Regardless, selecting nine truly unbiased judges was a lot to ask. Heard’s abuse allegations against Depp, a former anchor character in franchise films, have existed since 2016, when she obtained a domestic violence restraining order. A man was allowed to be on the jury, though he revealed a text from his wife calling Heard “psychotic.” The message goes on to say: “If a man says a woman hit him, they never believe him.”
It also raises the question of whether the judge should have brought the case to court in the first place. Before a jury was convened, Heard moved that the lawsuit be dismissed on the theory that the statements were not specific enough to infer that they related to Depp.
Berlik was particularly concerned about not dismissing the statement: “I’ve had the rare vantage point of seeing in real time how institutions are protecting men accused of abuse.” While there may be implicit libel, he wondered how the allegation Depp concerns at all.
“How can seven heads all agree that this was a false statement?” asked Berlik. “It seems more likely that the jury went in and everyone said, ‘We believe Johnny and we don’t believe Amber.'”
While agreeing with the judge’s decision to let the jury decide whether the statement was libelous, former California appeals judge Halim Dhanidina said, “There comes a point when a statement is so vague that it cannot reasonably be determined as a statement can fact.”
Dhanidina added, “There is a point where the court needs to draw a line.”
Another key issue in the appeals process will be whether the trial should have taken place in Virginia rather than California, where both sides reside. Depp chose to sue Heard in Virginia, at least in part, because the state didn’t have an anti-SLAPP statute at the time that would allow early dismissals of lawsuits designed to restrict free speech. Azcarate sided with the Pirates of the Caribbean Actor that because the op-ed was printed in Virginia, it was appropriate to try the case in Virginia Post’s facility in Springfield.

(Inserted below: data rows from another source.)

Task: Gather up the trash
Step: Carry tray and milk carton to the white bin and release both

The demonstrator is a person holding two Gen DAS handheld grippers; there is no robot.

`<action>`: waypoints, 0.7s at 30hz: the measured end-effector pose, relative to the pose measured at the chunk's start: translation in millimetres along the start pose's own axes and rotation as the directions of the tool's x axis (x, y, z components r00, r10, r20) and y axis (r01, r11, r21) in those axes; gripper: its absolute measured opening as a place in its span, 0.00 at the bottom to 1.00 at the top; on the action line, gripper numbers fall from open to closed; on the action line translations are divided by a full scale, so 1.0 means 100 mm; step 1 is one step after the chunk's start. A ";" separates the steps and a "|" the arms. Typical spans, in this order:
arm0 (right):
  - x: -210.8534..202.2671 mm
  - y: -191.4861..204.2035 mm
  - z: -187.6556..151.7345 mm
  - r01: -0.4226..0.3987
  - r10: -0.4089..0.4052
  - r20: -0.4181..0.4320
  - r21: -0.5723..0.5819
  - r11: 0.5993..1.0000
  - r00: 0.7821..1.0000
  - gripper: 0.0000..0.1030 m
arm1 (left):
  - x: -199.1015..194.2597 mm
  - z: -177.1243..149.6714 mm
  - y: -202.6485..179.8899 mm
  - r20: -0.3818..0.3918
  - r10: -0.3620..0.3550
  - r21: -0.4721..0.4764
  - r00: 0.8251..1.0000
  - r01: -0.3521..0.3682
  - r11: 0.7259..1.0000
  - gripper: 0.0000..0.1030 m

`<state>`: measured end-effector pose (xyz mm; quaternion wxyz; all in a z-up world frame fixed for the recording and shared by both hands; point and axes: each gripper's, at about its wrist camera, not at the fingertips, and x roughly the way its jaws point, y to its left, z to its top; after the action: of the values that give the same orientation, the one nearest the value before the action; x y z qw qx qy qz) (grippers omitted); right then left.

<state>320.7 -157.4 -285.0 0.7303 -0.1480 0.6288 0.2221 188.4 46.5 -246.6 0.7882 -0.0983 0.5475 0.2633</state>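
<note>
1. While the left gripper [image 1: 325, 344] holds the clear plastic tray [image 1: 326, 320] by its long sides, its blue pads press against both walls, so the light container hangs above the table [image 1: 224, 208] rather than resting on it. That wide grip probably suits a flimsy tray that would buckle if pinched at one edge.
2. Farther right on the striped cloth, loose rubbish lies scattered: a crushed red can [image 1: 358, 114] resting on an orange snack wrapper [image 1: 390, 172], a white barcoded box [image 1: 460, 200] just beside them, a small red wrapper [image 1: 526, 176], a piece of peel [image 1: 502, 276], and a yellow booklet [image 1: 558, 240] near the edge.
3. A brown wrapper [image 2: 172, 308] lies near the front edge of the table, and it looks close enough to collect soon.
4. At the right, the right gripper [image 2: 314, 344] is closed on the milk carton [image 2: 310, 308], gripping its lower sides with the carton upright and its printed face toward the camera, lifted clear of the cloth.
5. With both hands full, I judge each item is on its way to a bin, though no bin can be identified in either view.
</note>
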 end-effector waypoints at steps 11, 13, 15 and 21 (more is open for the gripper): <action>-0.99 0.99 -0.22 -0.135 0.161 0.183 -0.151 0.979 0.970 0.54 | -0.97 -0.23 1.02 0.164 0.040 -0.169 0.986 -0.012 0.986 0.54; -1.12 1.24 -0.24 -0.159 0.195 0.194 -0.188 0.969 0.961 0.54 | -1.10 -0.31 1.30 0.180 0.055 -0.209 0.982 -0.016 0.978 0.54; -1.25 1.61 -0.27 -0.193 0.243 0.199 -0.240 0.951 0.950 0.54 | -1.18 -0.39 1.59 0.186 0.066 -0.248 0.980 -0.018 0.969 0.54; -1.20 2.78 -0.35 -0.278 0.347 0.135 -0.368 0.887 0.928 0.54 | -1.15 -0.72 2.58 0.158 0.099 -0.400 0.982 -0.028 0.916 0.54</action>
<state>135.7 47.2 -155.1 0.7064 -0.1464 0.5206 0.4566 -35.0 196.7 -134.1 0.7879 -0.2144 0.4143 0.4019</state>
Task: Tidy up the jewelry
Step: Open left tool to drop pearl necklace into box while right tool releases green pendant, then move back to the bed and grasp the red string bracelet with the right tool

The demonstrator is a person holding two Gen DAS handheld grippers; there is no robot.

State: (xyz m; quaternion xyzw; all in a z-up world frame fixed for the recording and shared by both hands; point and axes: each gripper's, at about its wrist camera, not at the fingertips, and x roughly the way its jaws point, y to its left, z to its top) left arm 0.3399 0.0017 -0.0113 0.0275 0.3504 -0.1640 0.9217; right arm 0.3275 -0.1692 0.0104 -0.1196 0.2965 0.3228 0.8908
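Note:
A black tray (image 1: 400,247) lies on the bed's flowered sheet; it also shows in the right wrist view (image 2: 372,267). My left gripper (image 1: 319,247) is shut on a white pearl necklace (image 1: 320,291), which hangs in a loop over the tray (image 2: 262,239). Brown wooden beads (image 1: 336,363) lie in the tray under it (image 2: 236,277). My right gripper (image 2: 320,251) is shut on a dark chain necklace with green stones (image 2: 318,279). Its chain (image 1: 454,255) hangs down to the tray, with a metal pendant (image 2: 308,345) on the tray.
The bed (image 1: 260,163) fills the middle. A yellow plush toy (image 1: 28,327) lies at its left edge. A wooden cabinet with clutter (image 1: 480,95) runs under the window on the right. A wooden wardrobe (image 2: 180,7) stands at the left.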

If the case had been moved to California, Heard could have filed a motion to dismiss the lawsuit early under California’s generous anti-SLAPP statute. That way, Heard would have shifted the burden of proof to Depp to prove that he was likely to win the case. Legal experts agreed that a change of venue probably would not have changed the outcome of the trial, but it would have put another arrow in Heard’s quiver. Combined with a new judge making different decisions, such as not allowing the trial to be broadcast publicly, it may have thrown her over the edge.